Even amid the chaos of a battle, Julius was thinking of poetry and works of literature, and he resolved to keep a tighter rein on his thoughts. Perhaps Solomon was right and he
was
spending too much time with the remembrancers.

‘Captain!’ shouted Lycaon. ‘Over here!’

Julius turned his attention to his equerry, seeing he had found a previously concealed burrow hole that appeared to lead through the porous mass of coral. The passageway beyond was wide, though it would still be cramped for a warrior clad in Terminator armour, and Julius hoped that it led to their objective.

‘Let’s go, First,’ ordered Julius, setting off at the fastest pace his armour would allow.
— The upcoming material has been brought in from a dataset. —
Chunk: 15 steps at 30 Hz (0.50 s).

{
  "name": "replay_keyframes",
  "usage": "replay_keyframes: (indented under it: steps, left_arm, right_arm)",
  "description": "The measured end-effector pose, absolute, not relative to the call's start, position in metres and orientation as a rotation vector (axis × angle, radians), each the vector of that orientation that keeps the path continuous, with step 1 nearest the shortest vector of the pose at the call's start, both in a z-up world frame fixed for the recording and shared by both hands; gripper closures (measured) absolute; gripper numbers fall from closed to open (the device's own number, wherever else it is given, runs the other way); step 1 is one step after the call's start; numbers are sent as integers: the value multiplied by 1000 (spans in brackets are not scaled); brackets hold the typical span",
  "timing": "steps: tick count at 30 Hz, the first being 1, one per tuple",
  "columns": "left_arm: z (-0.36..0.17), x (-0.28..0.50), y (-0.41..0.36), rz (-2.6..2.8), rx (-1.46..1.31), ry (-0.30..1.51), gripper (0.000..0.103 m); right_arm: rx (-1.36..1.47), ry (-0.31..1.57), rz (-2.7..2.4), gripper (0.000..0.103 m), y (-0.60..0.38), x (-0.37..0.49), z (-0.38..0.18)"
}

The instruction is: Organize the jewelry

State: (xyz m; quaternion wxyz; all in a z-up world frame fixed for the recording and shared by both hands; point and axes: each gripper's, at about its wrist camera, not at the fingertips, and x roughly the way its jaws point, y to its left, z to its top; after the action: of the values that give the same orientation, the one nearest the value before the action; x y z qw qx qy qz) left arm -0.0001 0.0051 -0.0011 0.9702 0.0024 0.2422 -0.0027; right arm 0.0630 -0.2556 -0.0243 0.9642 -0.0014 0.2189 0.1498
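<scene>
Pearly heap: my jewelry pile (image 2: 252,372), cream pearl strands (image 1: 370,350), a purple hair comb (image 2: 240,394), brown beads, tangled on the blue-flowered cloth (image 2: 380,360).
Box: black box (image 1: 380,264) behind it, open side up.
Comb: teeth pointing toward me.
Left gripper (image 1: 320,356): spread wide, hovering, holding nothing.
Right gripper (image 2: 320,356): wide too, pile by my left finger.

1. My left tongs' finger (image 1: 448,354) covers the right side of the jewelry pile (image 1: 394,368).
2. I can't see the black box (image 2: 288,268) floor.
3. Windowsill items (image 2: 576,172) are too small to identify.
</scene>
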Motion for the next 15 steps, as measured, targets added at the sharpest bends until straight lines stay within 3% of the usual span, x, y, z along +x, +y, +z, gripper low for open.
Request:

Keeping his bolter raised, Julius led his men along the darkened pathway through the coral. Echoes of battle distorted weirdly through the passageway and there was a glistening moistness to the tunnel that made Julius think that they were crawling through the innards of some vast beast.

The unbidden thought suddenly worried him. Were the atolls of the Laer alive? Had anyone thought to check?

He pushed the thought from his mind as he realised it was too late to do anything about it anyway, and he pressed onwards, guided by the sounds of fighting and the light of flames.

Eventually, he saw a dark patch ahead that was crisscrossed by tracer fire and knew they had found the exit. He just hoped it was where they were meant to be. The tunnel narrowed and Julius was forced to use the bulk of his armour and the energy of his power fist to break through into the interior of the atoll.

Julius emerged into the end of a wide valley of pink coral with a monstrous, twin-spired temple that penetrated the clouds at its furthest end. The valley’s edge was fringed with hundreds of screaming, jagged spires that curved inwards so that the valley resembled a toothed wound in the coral.

Clouds of flying Laer warriors flocked around the temple’s upper reaches, and in the centre of the valley Julius could see the heroic form of the primarch battling his way forwards with great sweeps of the golden sword,
Fireblade
. Fulgrim’s eagle-winged helmet shone in the darkness, and Julius felt enormous pride at the sight of his lord.